— What this task involves —
Copy out the listing in full, exactly as written, but not its pictures.

— Collected material —
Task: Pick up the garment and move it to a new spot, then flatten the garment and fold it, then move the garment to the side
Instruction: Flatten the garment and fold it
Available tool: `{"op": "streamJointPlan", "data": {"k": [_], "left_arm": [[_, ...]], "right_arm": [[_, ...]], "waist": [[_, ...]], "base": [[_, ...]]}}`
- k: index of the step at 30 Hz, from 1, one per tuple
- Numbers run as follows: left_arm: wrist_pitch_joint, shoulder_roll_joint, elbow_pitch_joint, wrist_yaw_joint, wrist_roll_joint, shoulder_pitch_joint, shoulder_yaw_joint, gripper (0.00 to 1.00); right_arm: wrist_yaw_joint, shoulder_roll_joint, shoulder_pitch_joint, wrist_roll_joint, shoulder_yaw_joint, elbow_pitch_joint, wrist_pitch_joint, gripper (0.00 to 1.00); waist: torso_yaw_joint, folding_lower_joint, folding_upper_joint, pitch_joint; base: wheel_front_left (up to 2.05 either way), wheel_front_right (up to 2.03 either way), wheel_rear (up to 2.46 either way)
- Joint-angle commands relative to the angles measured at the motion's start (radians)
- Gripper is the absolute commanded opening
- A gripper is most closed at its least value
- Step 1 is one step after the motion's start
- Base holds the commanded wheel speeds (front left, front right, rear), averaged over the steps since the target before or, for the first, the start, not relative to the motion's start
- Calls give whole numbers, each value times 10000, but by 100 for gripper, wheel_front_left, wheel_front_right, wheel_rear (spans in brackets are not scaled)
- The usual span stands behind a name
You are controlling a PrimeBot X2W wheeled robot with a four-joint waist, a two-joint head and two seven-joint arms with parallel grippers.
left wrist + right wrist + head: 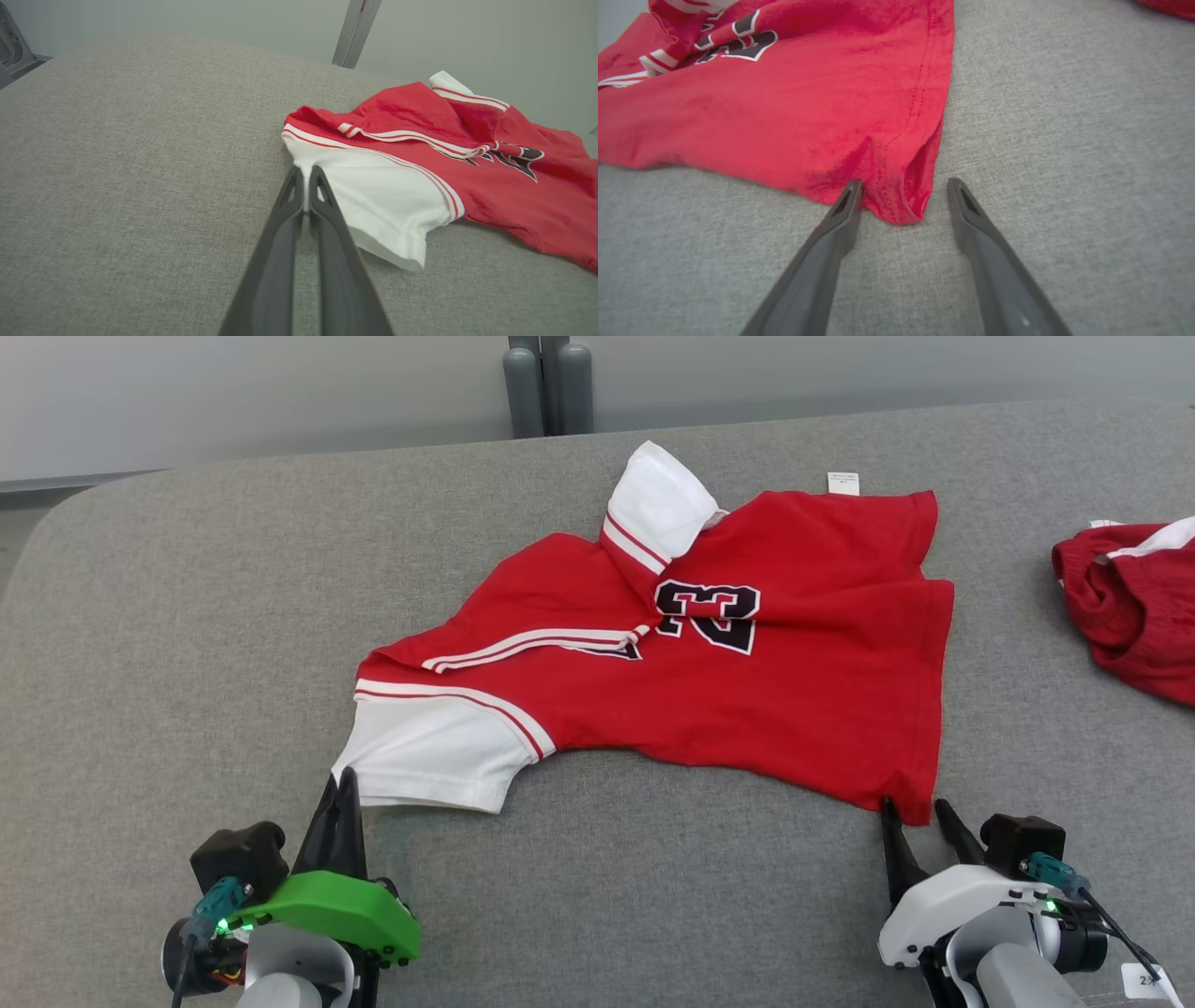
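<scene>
Most work is left: the red jersey (747, 691) lies creased, unfolded, on the grey table (187, 663). The left gripper (342, 782) pinches its white sleeve (429, 756); the right gripper (915, 805) gapes around the hem corner (901, 200).

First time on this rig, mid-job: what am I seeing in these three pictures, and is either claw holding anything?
It is a two-armed robot; each arm ends in a gripper with two long dark fingers. The wide picture is from its head, looking down on a grey padded surface. The other two are from wrist cameras, looking along each gripper's fingers. A red jersey with white sleeves lies spread but rumpled; a second red garment sits at the right edge. The left gripper is shut and appears to pinch the edge of the near white sleeve. The right gripper is open, its fingers either side of the jersey's near hem corner, gripping nothing yet.
</scene>
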Motion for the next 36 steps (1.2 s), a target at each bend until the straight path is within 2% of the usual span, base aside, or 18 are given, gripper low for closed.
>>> {"op": "streamJointPlan", "data": {"k": [1,2,7,10,14,17,23,31,36], "left_arm": [[-72,105,-83,43,12,142,23,0],[-91,121,-147,46,3,158,26,0],[-275,137,-449,0,-62,162,42,0],[-372,4,-720,-127,-370,112,110,0],[-482,-193,-1284,-360,-1032,-35,284,0],[-426,-304,-1943,-516,-1627,-176,394,0],[-108,-379,-3934,-732,-2533,-556,588,0],[827,63,-6915,-467,-2861,-1355,862,0],[1665,466,-8472,-231,-2799,-2105,886,0]], "right_arm": [[1,22,-67,109,136,238,54,13],[1,22,-130,166,186,317,51,0],[-2,-11,-406,315,112,-20,19,0],[-2,5,-391,1033,231,-657,11,0],[0,-5,-284,1426,356,-1745,2,0],[0,-20,-148,1624,389,-2962,200,0],[1,-482,259,2089,-53,-6006,1151,0],[1,-640,725,2710,-940,-9993,2660,0],[1,-582,612,3090,-1527,-11919,3508,0]], "waist": [[-11,0,0,1],[-29,0,0,-2],[-181,0,0,-83],[-294,0,0,-189],[-456,0,0,-369],[-565,0,0,-534],[-704,0,0,-776],[-823,0,0,-934],[-860,0,0,-839]], "base": [[0,0,0],[0,0,0],[0,0,0],[0,0,0],[0,0,0],[0,0,0],[0,0,0],[0,0,0],[0,0,0]]}}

— Written response —
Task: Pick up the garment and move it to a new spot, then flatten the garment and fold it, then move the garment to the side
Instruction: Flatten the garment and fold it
Available tool: `{"op": "streamJointPlan", "data": {"k": [_], "left_arm": [[_, ...]], "right_arm": [[_, ...]], "waist": [[_, ...]], "base": [[_, ...]]}}`
- k: index of the step at 30 Hz, from 1, one per tuple
- Numbers run as follows: left_arm: wrist_pitch_joint, shoulder_roll_joint, elbow_pitch_joint, wrist_yaw_joint, wrist_roll_joint, shoulder_pitch_joint, shoulder_yaw_joint, gripper (0.00 to 1.00); right_arm: wrist_yaw_joint, shoulder_roll_joint, shoulder_pitch_joint, wrist_roll_joint, shoulder_yaw_joint, elbow_pitch_joint, wrist_pitch_joint, gripper (0.00 to 1.00); waist: torso_yaw_joint, folding_lower_joint, folding_upper_joint, pitch_joint; base: wheel_front_left (up to 2.05 either way), wheel_front_right (up to 2.03 either way), wheel_rear (up to 2.46 either way)
- Joint-angle commands relative to the angles measured at the motion's start (radians)
- Gripper is the absolute commanded opening
- A gripper is most closed at its least value
- Step 1 is one step after the motion's start
- Base holds the commanded wheel speeds (front left, front right, rear), averaged over the steps since the target before or, for the first, the start, not relative to the motion's start
- Calls give whole numbers, each value times 10000, but by 100 for gripper, wheel_front_left, wheel_front_right, wheel_rear (spans in brackets are not scaled)
- The usual span stands behind a name
You are controlling a PrimeBot X2W wheeled robot with a four-joint waist, a two-joint head and two seven-joint arms with parallel grippers.
left wrist + right wrist + head: 
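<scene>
Most work is left: the red jersey (747, 691) lies creased, unfolded, on the grey table (187, 663). The left gripper (342, 782) pinches its white sleeve (429, 756); the right gripper (915, 805) gapes around the hem corner (901, 200).

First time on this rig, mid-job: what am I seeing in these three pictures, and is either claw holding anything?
It is a two-armed robot; each arm ends in a gripper with two long dark fingers. The wide picture is from its head, looking down on a grey padded surface. The other two are from wrist cameras, looking along each gripper's fingers. A red jersey with white sleeves lies spread but rumpled; a second red garment sits at the right edge. The left gripper is shut and appears to pinch the edge of the near white sleeve. The right gripper is open, its fingers either side of the jersey's near hem corner, gripping nothing yet.
</scene>
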Motion for the next 36 steps (1.2 s), a target at each bend until the straight path is within 2% of the usual span, base aside, or 18 are given, gripper low for closed.
>>> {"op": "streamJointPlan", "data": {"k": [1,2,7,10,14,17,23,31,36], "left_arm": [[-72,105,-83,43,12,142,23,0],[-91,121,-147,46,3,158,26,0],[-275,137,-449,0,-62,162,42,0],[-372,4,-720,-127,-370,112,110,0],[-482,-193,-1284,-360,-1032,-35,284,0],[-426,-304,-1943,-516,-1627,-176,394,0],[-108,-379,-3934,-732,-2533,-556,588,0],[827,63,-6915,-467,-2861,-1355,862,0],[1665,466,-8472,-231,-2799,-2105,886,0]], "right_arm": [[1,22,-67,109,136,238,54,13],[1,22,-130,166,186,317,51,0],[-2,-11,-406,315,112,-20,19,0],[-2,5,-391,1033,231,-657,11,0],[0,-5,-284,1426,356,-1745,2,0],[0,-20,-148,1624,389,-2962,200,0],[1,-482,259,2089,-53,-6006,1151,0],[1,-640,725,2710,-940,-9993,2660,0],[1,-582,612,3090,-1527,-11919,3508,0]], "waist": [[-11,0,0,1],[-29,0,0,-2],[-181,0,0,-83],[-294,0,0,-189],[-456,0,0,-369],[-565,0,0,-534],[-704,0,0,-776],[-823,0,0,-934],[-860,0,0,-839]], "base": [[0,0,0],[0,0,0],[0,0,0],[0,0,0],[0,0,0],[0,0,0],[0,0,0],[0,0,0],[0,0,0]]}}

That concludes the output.